There are several possible reasons for the lack of treatment effect of memantine in this study. First, mildly demented patients may be at a stage of the disease that while devastating to the medial temporal lobe, is only beginning to manifest adverse effects in the posterior temporal and inferior parietal convexities of the cortex . Therefore, at this stage of the disease, memantine’s benefit may not be observable in the inferior parietal cortex or on measures of general cognition. MRS analysis of medial cortical structures, such as the hippocampus , may show benefit from memantine treatment. Second, more specific and sensitive measures of episodic memory dysfunction, the type of memory selectively affected early in AD, might be required to demonstrate the benefits of memantine on cognitive and functional measures. Finally, memantine is able to improve cognitive and behavioral function in moderately and severely demented patients by modulating noise at the NMDA receptor, which is severely dysfunctional later in the disease. Because the NMDA receptor might not be substantially impacted at the mild AD stage, it is possible that memantine does not exert influence in slowing down the underlying disease process earlier in the course of the disease.
The results from the present study may have shown an effect of memantine if there was a greater number of patients. However, a larger sample similar in dementia severity range to the current study  did not find any significant NAA/Cr ratio differences in memantine and donepezil groups over a six month period. Also consistent with results of the current study, the change in the NAA/Cr ratio was significantly correlated with the change in the ADAS-cog measure.
Recent studies have used sophisticated statistical and neuroimaging methods to enhance the sensitivity and specificity of MRS in diagnosing early AD . Examination of effects with respect to APOE genotype may resolve specific population responses to treatment . It is essential to continue the exploration of treatment options in studies utilizing biomarkers as well as cognitive and functional assessments targeting the early disease process in mild AD population to establish the biological effects of interventions against AD.
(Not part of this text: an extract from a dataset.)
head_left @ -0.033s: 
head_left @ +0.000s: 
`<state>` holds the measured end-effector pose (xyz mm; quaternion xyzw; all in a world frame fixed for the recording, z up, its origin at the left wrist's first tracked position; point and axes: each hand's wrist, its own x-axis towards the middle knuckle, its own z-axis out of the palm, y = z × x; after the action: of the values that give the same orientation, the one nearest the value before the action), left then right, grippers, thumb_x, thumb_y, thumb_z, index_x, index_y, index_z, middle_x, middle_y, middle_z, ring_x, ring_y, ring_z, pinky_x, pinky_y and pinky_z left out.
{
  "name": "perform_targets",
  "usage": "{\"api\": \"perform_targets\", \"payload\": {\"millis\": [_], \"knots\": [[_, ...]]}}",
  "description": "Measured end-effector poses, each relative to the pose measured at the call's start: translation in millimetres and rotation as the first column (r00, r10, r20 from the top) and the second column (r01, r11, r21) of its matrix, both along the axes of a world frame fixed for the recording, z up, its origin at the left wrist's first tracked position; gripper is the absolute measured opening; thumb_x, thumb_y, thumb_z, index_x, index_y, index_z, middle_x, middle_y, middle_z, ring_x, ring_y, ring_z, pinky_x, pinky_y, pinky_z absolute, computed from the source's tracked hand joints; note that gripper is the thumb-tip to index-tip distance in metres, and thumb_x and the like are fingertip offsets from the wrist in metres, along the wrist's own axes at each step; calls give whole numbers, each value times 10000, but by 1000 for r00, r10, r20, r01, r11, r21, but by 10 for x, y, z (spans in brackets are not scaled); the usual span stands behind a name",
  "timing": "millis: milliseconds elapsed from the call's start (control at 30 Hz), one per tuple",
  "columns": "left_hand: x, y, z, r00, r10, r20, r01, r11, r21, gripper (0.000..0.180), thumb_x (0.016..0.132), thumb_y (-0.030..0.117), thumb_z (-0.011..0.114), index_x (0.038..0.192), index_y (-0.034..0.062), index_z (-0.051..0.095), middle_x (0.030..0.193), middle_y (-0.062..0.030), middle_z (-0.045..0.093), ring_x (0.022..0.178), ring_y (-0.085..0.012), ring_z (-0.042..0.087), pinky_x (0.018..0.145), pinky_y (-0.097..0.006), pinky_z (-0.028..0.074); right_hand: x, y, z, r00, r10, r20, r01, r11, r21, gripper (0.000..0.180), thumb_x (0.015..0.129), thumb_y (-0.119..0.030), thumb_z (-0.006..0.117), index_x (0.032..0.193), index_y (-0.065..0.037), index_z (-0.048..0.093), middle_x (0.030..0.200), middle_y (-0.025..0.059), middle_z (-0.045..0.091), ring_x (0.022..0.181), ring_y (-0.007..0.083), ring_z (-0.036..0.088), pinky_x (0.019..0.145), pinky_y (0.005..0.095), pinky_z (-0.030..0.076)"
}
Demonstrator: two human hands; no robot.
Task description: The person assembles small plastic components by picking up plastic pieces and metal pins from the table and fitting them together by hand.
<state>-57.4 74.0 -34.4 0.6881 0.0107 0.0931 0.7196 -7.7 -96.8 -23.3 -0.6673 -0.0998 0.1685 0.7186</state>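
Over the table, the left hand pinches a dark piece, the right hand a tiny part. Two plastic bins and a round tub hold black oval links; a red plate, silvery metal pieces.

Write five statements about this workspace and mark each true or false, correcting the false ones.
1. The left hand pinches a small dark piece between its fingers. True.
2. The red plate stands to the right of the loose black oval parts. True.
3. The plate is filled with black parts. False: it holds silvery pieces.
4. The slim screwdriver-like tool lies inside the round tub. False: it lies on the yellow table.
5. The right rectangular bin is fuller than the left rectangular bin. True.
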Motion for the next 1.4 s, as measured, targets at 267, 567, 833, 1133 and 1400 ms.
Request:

Supported by an unrestricted grant from Forest Research Institute, a subsidiary of Forest Labs, Inc.
Dr. Yesavage received an honorarium from Forest Research Institute prior to the proposal of this study. He has no other financial conflicts.
None of the other authors have or have had any financial involvement with Forest Companies.
Between 2003 and 2007, Dr. Ashford received honoraria from Janssen Pharmaceuticals for giving talks supporting the use of galantamine for the treatment of Alzeimer’s disease.
None of the other authors have any disclosures to make.